Abrupt Trump cuts to teen pregnancy program surprise groups
The Trump administration has abruptly cut short grant programs aimed at ending teen pregnancy, leaving the institutions that receive the funds scrambling for answers.
An office within the Department of Health and Human Services (HHS) notified 81 institutions across the U.S. that the five-year grants they were awarded would end two years sooner than planned.
The Teen Pregnancy Prevention Program (TPPP), a national program created in 2010 under former President Barack Obama, funds organizations working to reduce and prevent teen pregnancy, with a focus on reaching populations with the greatest need.
{mosads}But HHS informed the recipients in their annual grant award letters that programs would end next year rather than in 2020, a cut of about $200 million over two years.
The TPPP has funded initiatives in 39 states, including one run by the Baltimore City Health Department.
“There was no communication about the reason. The notice of the award just stated that instead of a five-year grant, it is now a three-year grant,” said Baltimore City Health Commissioner Dr. Leana Wen.
Baltimore’s program aims to decrease the overall teen birth rate there, which is three times higher than the national average.
But the program will now lose $3.5 million in grant funding over two years, meaning 20,000 fewer students will have access to reproductive health education and other services.
“We don’t have another way to fill this deficit. This will leave a huge hole in our ability to deliver health education,” she said.

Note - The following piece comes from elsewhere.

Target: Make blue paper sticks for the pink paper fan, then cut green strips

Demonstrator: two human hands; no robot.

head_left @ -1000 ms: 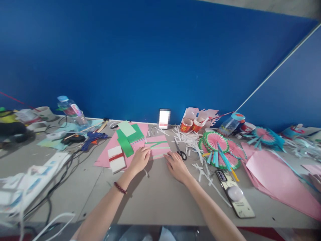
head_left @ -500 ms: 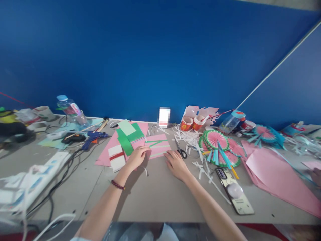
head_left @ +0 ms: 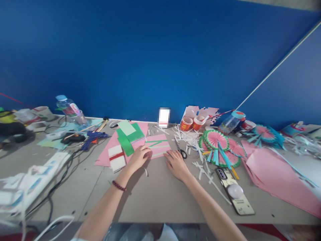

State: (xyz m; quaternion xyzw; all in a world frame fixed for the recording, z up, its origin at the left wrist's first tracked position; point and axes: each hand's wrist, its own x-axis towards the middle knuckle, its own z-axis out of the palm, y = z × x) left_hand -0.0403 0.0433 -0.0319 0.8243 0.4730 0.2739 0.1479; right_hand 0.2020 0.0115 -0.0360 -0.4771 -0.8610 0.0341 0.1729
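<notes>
A small pink paper sheet (head_left: 158, 147) with pale green strips laid across it lies on the grey table (head_left: 155, 197). My left hand (head_left: 138, 157) rests at its near left corner, fingers curled and pressed on the paper edge. My right hand (head_left: 176, 164) lies flat with fingers stretched out, fingertips at the sheet's near right corner. Black-handled scissors (head_left: 182, 152) lie just right of my right hand. A white and red paper stack (head_left: 116, 158) sits left of my left hand.
Green and pink card sheets (head_left: 130, 135) lie behind the hands. Pink and green paper fans (head_left: 218, 147), white paper scraps, two red cups (head_left: 192, 124) and a phone (head_left: 234, 194) are to the right. A blue glue gun (head_left: 94, 137), cables, a power strip (head_left: 35, 182) and a bottle (head_left: 70, 108) are left.
Both hands stay at the pink sheet's near edge with only slight shifts of the fingers. The view has moved a little.
</notes>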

Bill Albert, chief program officer at the National Campaign to Prevent Teen and Unplanned Pregnancy in Washington, D.C., said HHS had “offered up very little explanation” for the change.
Grantees were told that the administration was looking for something that was a “better fit for its priorities, but those were not specified,” Albert said.
Mark Vafiades, a spokesman for HHS’s office of the assistant secretary for health, said the program was cut short because there is little evidence they have had a positive impact. He also noted that the program is not funded in Trump’s budget proposal.
“Given the very weak evidence of positive impact of these programs, the Trump administration, in its FY 2018 budget proposal did not recommend continued funding for the [TPPP],” he said in a statement to The Hill.
“Current [TPPP] grantees were given a project end date of June 30, 2018.”
The decision could signal a shift in how the federal government addresses teen pregnancy.
Under Obama, HHS approved 44 pregnancy prevention programs to coincide with their grants. Only three were abstinence education programs.
But the Trump administration includes influential social conservatives who have supported abstinence-only education, including HHS Secretary Tom Price and Vice President Pence.
Valerie Huber, a prominent national abstinence education advocate, was recently named chief of staff to the assistant secretary for health, which oversees the office that manages the Teen Pregnancy Prevention program.
It’s not clear how much of a role Huber played in the decision to cut funding. But she has questioned its effectiveness in the past.
“The healthiest message for youth is one that gives youth the skills and information to avoid the risks of teen sex, not merely reduce them,” Huber wrote in an op-ed for The Hill.
“Policymakers finally have an opportunity to give American youth the reinforcement they need to continue to make healthy choices — and to normalize sexual delay for all teens and especially for those teens who currently feel pressured to have sex by social media, their favorite music — or their sex education classes.”
Democrats on the Senate Health Committee called the decision to cut the grant period short “highly unusual” and “short-sighted,” especially since Congress has yet to pass a 2018 appropriations bill.
If Congress does appropriate the funding for the TPPP in its budget, the administration could make changes to gear the grants toward different types of programs.
Vafiades, the spokesman for the office of the assistant secretary of health, did not specify how that funding would be used if appropriated, only that HHS would “continue to review the evidence and determine how to better structure this program, should the U.S. Congress decide to continue its funding.”
Now congressional Democrats and state officials are rallying together to protect the program. Both Senate and House Democrats have sent letters to Price asking him to keep the program.
The Big Cities Health Coalition, which is made up of health officials from 28 major cities, called on Price on Wednesday to reconsider the decision to cut the funds and shorten the project period.
“Ending what was intended to be five year TPPP grants two years early is highly disruptive to ongoing work in localities across the country. These cuts will negatively affect the lives of young people currently participating in these programs, and will mean fewer project jobs, fewer trained professionals, and reduced community partnerships,” the officials wrote in a letter to Price.
“Cutting TPPP funding and shortening the project period will not only reverse historic gains made in the U.S. in reducing teen pregnancy rates, but also make it difficult to truly understand what practices are most effective in our communities across the nation.”